• Your task
Return every line of the data exactly as it appears.

• The data
*-*-*
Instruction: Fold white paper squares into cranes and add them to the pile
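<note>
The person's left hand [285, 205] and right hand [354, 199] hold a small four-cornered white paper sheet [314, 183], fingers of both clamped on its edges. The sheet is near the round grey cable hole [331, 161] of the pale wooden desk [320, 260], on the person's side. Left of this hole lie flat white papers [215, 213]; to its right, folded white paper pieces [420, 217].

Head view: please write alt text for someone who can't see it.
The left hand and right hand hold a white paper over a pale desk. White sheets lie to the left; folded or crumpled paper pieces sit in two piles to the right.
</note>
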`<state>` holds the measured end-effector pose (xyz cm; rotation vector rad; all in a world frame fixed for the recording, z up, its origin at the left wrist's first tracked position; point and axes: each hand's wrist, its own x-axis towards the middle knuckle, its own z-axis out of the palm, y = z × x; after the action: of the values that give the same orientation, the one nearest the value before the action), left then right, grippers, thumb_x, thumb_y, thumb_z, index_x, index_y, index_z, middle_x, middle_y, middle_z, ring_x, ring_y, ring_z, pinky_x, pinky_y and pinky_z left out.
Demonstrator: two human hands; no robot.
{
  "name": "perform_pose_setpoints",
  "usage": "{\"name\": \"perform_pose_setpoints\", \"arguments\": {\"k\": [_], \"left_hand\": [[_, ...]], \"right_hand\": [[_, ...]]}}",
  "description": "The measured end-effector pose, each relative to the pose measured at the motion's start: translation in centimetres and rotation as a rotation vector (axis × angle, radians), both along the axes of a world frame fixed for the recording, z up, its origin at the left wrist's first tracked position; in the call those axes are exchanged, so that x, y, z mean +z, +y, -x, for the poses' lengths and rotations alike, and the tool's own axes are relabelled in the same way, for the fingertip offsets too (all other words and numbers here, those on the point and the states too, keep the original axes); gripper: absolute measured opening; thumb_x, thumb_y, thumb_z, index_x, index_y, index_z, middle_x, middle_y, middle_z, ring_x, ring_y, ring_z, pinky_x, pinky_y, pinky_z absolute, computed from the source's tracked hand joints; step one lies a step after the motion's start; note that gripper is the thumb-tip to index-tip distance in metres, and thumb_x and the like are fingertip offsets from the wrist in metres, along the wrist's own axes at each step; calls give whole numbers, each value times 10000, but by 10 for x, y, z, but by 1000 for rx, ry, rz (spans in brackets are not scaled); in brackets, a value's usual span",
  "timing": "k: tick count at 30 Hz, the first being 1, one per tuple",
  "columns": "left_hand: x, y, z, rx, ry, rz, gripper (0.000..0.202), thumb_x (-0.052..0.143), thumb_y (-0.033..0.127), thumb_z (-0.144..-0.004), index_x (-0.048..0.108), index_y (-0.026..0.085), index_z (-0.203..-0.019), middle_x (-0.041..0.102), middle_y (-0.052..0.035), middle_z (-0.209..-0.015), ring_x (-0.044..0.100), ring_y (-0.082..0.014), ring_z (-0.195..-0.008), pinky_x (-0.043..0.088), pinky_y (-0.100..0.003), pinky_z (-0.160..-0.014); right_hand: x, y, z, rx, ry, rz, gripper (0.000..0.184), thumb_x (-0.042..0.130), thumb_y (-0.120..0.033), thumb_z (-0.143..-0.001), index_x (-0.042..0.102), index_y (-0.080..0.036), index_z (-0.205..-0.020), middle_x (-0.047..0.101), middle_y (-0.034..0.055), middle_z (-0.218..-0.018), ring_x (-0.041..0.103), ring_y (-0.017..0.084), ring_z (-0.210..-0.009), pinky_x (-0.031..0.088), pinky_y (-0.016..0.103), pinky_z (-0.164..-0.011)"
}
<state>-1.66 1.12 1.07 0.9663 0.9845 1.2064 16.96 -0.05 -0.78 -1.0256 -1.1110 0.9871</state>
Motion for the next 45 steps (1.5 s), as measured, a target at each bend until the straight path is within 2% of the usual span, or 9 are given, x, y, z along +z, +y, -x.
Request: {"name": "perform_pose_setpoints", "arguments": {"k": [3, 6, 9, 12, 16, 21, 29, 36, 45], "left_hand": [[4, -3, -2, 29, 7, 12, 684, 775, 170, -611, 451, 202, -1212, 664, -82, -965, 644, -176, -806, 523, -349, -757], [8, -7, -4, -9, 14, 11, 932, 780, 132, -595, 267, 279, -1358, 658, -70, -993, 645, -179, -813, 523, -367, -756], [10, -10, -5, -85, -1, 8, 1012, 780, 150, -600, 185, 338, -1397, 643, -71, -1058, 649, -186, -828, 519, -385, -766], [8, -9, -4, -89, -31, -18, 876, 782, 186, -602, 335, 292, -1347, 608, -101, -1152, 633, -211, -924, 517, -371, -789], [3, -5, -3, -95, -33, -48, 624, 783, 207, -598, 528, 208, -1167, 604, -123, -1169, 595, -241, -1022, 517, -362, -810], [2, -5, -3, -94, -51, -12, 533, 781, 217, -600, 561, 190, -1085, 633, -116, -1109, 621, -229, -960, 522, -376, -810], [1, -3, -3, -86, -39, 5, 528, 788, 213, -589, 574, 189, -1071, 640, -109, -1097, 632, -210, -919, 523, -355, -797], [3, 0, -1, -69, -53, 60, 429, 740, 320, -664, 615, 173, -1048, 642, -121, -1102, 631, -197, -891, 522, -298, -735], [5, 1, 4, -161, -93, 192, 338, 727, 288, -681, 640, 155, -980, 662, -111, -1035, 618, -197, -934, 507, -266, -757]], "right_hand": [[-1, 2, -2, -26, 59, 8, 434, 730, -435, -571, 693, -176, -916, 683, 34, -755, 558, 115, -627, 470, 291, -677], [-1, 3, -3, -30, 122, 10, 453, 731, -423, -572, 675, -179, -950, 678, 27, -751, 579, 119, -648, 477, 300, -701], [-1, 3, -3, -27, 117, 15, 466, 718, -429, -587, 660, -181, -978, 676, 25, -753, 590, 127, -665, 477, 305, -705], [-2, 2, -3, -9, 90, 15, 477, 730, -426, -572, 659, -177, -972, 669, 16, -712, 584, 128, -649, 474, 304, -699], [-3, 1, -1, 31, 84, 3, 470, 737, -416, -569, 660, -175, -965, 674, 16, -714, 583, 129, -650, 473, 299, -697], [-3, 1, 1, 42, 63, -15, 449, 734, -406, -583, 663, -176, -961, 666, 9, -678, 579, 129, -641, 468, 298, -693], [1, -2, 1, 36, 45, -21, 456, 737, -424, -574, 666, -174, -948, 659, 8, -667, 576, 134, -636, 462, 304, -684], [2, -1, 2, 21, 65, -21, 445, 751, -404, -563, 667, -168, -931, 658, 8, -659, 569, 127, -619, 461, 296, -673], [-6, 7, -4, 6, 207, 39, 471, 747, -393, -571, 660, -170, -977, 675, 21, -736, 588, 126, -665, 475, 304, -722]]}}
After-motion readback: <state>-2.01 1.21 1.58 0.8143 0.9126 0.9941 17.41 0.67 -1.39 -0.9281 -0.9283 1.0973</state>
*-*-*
• Reply
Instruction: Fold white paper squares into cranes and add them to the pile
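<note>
The person's left hand [285, 205] and right hand [354, 199] hold a small four-cornered white paper sheet [314, 183], fingers of both clamped on its edges. The sheet is near the round grey cable hole [331, 161] of the pale wooden desk [320, 260], on the person's side. Left of this hole lie flat white papers [215, 213]; to its right, folded white paper pieces [420, 217].

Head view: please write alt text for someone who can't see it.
The left hand and right hand hold a white paper over a pale desk. White sheets lie to the left; folded or crumpled paper pieces sit in two piles to the right.
</note>
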`<state>` holds the measured end-effector pose (xyz cm; rotation vector rad; all in a world frame fixed for the recording, z up, its origin at the left wrist's first tracked position; point and axes: each hand's wrist, its own x-axis towards the middle knuckle, its own z-axis out of the palm, y = z × x; after the action: of the values that give the same orientation, the one nearest the value before the action), left then right, grippers, thumb_x, thumb_y, thumb_z, index_x, index_y, index_z, middle_x, middle_y, middle_z, ring_x, ring_y, ring_z, pinky_x, pinky_y and pinky_z left out.
Demonstrator: two human hands; no robot.
{
  "name": "perform_pose_setpoints",
  "usage": "{\"name\": \"perform_pose_setpoints\", \"arguments\": {\"k\": [_], \"left_hand\": [[_, ...]], \"right_hand\": [[_, ...]]}}",
  "description": "The measured end-effector pose, each relative to the pose measured at the motion's start: translation in centimetres and rotation as a rotation vector (axis × angle, radians), both along the axes of a world frame fixed for the recording, z up, its origin at the left wrist's first tracked position; in the call those axes are exchanged, so that x, y, z mean +z, +y, -x, for the poses' lengths and rotations alike, and the tool's own axes are relabelled in the same way, for the fingertip offsets too (all other words and numbers here, those on the point and the states too, keep the original axes); gripper: absolute measured opening; thumb_x, thumb_y, thumb_z, index_x, index_y, index_z, middle_x, middle_y, middle_z, ring_x, ring_y, ring_z, pinky_x, pinky_y, pinky_z absolute, computed from the source's tracked hand joints; step one lies a step after the motion's start; note that gripper is the thumb-tip to index-tip distance in metres, and thumb_x and the like are fingertip offsets from the wrist in metres, along the wrist's own axes at each step; calls give whole numbers, each value times 10000, but by 10 for x, y, z, but by 1000 for rx, ry, rz (spans in brackets are not scaled); in brackets, a value's usual span",
  "timing": "k: tick count at 30 Hz, the first being 1, one per tuple",
  "columns": "left_hand: x, y, z, rx, ry, rz, gripper (0.000..0.202), thumb_x (-0.052..0.143), thumb_y (-0.033..0.127), thumb_z (-0.144..-0.004), index_x (-0.048..0.108), index_y (-0.026..0.085), index_z (-0.203..-0.019), middle_x (-0.041..0.102), middle_y (-0.052..0.035), middle_z (-0.209..-0.015), ring_x (-0.044..0.100), ring_y (-0.082..0.014), ring_z (-0.195..-0.008), pinky_x (-0.043..0.088), pinky_y (-0.100..0.003), pinky_z (-0.160..-0.014); right_hand: x, y, z, rx, ry, rz, gripper (0.000..0.184), thumb_x (-0.042..0.130), thumb_y (-0.120..0.033), thumb_z (-0.143..-0.001), index_x (-0.042..0.102), index_y (-0.080..0.036), index_z (-0.205..-0.020), middle_x (-0.047..0.101), middle_y (-0.034..0.055), middle_z (-0.218..-0.018), ring_x (-0.041..0.103), ring_y (-0.017..0.084), ring_z (-0.210..-0.009), pinky_x (-0.031..0.088), pinky_y (-0.016..0.103), pinky_z (-0.164..-0.011)"
}
<state>-1.66 1.12 1.07 0.9663 0.9845 1.2064 16.96 -0.05 -0.78 -1.0256 -1.1110 0.9871</state>
Motion for the next 45 steps (1.5 s), as measured, a target at each bend until the straight path is within 2% of the usual span, or 9 are given, x, y, z along +z, +y, -x.
Request: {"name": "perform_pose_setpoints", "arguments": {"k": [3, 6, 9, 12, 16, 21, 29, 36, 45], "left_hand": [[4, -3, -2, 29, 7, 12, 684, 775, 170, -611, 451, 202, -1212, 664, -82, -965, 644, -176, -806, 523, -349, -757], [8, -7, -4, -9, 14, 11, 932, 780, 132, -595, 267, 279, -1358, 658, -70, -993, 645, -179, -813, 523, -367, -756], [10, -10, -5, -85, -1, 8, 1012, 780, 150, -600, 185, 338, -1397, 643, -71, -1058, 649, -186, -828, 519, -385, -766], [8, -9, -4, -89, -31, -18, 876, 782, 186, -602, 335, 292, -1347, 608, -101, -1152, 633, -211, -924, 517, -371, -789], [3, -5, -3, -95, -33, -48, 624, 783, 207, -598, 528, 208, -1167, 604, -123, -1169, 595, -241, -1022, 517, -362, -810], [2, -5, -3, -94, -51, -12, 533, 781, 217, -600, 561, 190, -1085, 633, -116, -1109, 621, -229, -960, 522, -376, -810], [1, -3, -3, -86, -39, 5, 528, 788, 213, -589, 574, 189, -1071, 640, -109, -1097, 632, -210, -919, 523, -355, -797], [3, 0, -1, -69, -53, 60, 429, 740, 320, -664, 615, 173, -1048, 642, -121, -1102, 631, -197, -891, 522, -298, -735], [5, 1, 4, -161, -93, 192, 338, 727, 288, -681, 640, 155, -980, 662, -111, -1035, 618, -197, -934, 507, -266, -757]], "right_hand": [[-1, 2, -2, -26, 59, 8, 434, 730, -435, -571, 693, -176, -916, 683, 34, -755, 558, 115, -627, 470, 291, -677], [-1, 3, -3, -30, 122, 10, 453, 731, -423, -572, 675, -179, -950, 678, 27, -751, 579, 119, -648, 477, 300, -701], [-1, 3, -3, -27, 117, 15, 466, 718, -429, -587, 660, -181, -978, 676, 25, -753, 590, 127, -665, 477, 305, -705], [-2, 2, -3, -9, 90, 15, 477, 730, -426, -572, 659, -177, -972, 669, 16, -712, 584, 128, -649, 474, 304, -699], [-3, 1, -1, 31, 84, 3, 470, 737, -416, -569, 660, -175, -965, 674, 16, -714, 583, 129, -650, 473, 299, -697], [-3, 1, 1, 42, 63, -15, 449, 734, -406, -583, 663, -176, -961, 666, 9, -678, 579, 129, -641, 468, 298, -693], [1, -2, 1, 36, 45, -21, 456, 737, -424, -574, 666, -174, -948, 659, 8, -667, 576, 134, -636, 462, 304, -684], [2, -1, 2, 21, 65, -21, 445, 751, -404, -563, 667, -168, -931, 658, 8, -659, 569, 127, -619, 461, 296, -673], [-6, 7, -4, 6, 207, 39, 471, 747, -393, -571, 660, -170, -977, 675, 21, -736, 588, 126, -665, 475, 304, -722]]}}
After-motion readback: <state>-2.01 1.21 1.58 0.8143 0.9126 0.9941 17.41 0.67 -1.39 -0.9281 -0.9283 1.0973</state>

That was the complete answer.